DATASET CONTENT:
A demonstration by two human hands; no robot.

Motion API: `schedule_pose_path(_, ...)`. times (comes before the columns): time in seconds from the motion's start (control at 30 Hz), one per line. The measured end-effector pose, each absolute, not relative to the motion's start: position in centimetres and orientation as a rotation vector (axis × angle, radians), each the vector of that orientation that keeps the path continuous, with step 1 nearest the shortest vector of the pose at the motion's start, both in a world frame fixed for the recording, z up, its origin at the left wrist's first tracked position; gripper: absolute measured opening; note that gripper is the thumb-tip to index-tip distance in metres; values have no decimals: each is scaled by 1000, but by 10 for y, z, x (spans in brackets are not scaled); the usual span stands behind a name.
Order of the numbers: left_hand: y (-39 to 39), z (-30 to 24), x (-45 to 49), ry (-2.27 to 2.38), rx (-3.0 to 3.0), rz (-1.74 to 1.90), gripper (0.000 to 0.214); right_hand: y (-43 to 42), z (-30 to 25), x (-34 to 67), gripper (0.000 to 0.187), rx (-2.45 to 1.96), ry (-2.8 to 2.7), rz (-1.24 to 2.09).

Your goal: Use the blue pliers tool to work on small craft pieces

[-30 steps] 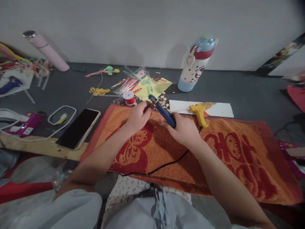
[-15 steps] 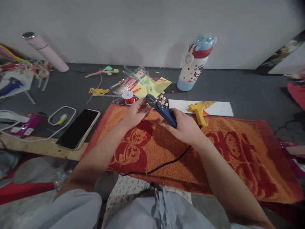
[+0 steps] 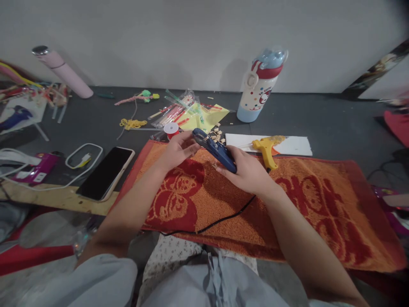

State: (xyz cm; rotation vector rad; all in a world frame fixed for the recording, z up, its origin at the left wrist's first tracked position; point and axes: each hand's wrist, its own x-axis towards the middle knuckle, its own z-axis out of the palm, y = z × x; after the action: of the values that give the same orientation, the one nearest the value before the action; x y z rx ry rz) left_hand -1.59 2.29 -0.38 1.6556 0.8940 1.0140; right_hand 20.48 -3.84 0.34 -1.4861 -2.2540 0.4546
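My right hand (image 3: 247, 169) is closed around the handles of dark blue pliers (image 3: 216, 150), held at a slant above the orange towel (image 3: 223, 213). Their metal head points up and to the left. At that head, my left hand (image 3: 179, 150) has its thumb and fingers drawn together; anything small between them is hidden. Behind the pliers lie several small wooden pieces (image 3: 217, 135). A spool of red thread (image 3: 171, 129) stands just beyond my left fingers. To the right of my right hand, a yellow glue gun (image 3: 267, 149) rests partly on a white board (image 3: 297, 146).
A cartoon bottle (image 3: 258, 91) stands at the back, and a pink flask (image 3: 65, 74) at back left. Yellow paper (image 3: 209, 116) lies among plastic-wrapped sticks. A phone (image 3: 107, 172) and white cable (image 3: 100, 149) are on the left. A black cord (image 3: 223, 219) crosses the towel.
The pliers and both hands have shifted slightly left and down. The right hand keeps its hold, and the left hand stays by the pliers' head.
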Motion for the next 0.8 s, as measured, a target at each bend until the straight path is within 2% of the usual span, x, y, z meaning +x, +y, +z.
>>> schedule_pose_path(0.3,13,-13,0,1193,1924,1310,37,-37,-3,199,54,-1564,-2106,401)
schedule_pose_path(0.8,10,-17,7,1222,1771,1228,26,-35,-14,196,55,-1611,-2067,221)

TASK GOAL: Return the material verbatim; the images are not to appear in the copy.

TASK ANSWER:
A demonstration by two human hands; no robot.

Motion API: `schedule_pose_path(_, ...)`. times (comes before the columns): time in seconds from the motion's start (control at 30 Hz), one per line. The measured end-effector pose, each absolute, not relative to the motion's start: position in centimetres and orientation as a rotation vector (axis × angle, radians), each the vector of that orientation that keeps the path continuous, with step 1 nearest the shortest vector of the pose at the motion's start, both in a world frame fixed for the recording, z up, its origin at the left wrist's first tracked position; gripper: absolute measured opening; note that gripper is the thumb-tip to index-tip distance in metres; values have no decimals: each is scaled by 1000, but by 10 for y, z, x (spans in brackets are not scaled); the usual span stands behind a name.
Order of the numbers: left_hand: y (-39 to 39), z (-30 to 24), x (-45 to 49), ry (-2.27 to 2.38), rx (-3.0 to 3.0), rz (-1.74 to 1.90), gripper (0.000 to 0.214); right_hand: y (-43 to 42), z (-30 to 25), x (-34 to 67), gripper (0.000 to 0.187), rx (-2.45 to 1.96), ry (-2.8 to 2.7), rz (-1.24 to 2.09).

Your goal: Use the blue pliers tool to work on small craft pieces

[-30 steps] 
[-15 steps] 
[+0 steps] 

State: (xyz cm; rotation vector rad; all in a world frame fixed for the recording, z up, its origin at the left wrist's first tracked position; point and axes: each hand's wrist, its own x-axis towards the middle knuckle, its own z-axis out of the palm, y = z × x; after the action: of the values that give the same orientation, the one nearest the value before the action; x y z rx ry rz) left_hand -1.59 2.29 -0.38 1.6556 0.8940 1.0140; right_hand 20.48 -3.84 0.34 -1.4861 -2.2540 0.4546
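My right hand (image 3: 247, 169) is closed around the handles of dark blue pliers (image 3: 216, 150), held at a slant above the orange towel (image 3: 223, 213). Their metal head points up and to the left. At that head, my left hand (image 3: 179, 150) has its thumb and fingers drawn together; anything small between them is hidden. Behind the pliers lie several small wooden pieces (image 3: 217, 135). A spool of red thread (image 3: 171, 129) stands just beyond my left fingers. To the right of my right hand, a yellow glue gun (image 3: 267, 149) rests partly on a white board (image 3: 297, 146).
A cartoon bottle (image 3: 258, 91) stands at the back, and a pink flask (image 3: 65, 74) at back left. Yellow paper (image 3: 209, 116) lies among plastic-wrapped sticks. A phone (image 3: 107, 172) and white cable (image 3: 100, 149) are on the left. A black cord (image 3: 223, 219) crosses the towel.
The pliers and both hands have shifted slightly left and down. The right hand keeps its hold, and the left hand stays by the pliers' head.
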Motion for the next 0.8 s, as measured, a target at each bend until the straight path is within 2% of the usual span, x, y, z meaning +x, +y, +z.
>>> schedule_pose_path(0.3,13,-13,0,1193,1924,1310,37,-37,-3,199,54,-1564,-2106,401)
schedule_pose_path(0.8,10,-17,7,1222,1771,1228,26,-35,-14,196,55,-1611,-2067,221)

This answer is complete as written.